RDN transit committee supports HandyDART changes

NANAIMO – Transit committee wants the proposal amendeded to align with Regional Growth Strategy.

The Regional District of Nanaimo’s transit committee is advising the board to support B.C. Transit’s proposal to change HandyDART service.

But the committee wants that endorsement to include an amendment that service should be available to customers within 1.5 kilometres of rural village centres to align with the district’s Regional Growth Strategy.

B.C. Transit asked for feedback earlier this spring and proposed restricting service to a 1.5-kilometre buffer around existing transit routes, which would restrict the ability of new users outside that area to access service.

“All existing clients would be grandfathered in,” said Daniel Pearce, RDN manager of transit operations.

Under B.C. Transit’s proposal, about two per cent of existing customers fall outside the proposed 1.5-kilometre buffer. The village centre buffer proposal covers all existing customers.

Pearce said the majority of users affected by B.C. Transit’s proposal reside in electoral area A, which covers Cedar, Yellow Point, South Wellington and Cassidy.
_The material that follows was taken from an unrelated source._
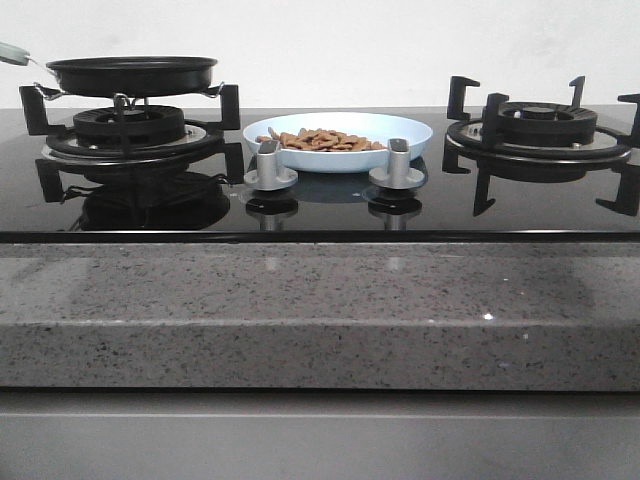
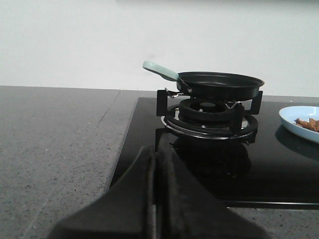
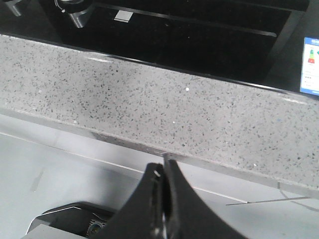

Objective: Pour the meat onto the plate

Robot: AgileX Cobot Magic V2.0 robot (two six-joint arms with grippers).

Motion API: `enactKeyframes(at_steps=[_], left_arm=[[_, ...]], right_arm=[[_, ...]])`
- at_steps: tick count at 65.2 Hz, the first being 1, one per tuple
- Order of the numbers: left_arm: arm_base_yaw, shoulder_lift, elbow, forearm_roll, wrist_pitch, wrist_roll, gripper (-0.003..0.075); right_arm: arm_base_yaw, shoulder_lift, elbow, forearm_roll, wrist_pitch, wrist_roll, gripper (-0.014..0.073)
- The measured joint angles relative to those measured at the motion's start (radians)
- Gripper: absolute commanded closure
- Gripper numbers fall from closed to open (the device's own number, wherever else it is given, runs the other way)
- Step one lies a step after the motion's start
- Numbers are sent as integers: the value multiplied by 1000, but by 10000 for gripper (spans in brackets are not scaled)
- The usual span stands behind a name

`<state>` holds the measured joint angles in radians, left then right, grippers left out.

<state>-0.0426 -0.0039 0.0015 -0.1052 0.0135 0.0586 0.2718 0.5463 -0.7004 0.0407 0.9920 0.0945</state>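
— Since the meat (image 1: 325, 140) already lies heaped in the plate (image 1: 400, 128), mid-frame in the front view between the two burners, I judge the pour itself done; what's left is only to keep the arms clear.

— And the pan (image 1: 132, 72)?

— Upper left of the front view, sitting level on the left burner (image 1: 130, 125), and from here it looks empty. Its pale handle (image 2: 160, 70) points away from the plate.

— Your grippers?

— The left gripper (image 2: 155, 199) is at the bottom of its own view, jaws pressed together with nothing between them. It hangs over the grey counter (image 2: 55, 149), well short of the pan, with the plate only a sliver at the right edge. The right gripper (image 3: 162, 204) is likewise closed and empty, below the counter's front edge, far from everything.

— Next move?

— If anything, I'd say nothing delicate: no grasp is needed.
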Motion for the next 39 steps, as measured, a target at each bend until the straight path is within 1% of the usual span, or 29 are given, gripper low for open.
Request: enactKeyframes(at_steps=[39], left_arm=[[2,0,0,4,-13,-35,741]], right_arm=[[0,0,0,0,0,0,663]])
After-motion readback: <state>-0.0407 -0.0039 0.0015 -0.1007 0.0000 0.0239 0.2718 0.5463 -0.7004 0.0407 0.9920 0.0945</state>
The village centres identified in area A are Cedar and Cassidy.

Diane Brennan, chairwoman of the RDN transit select committee, said it’s the RDN board’s decision whether to follow the committee’s recommendation.

“My mind is not closed on this. I’m expecting area directors to have lots to say about how it affects people,” she said, adding the electoral areas are the most affected.

The RDN board is expected to discuss the proposal during the Aug. 28 meeting.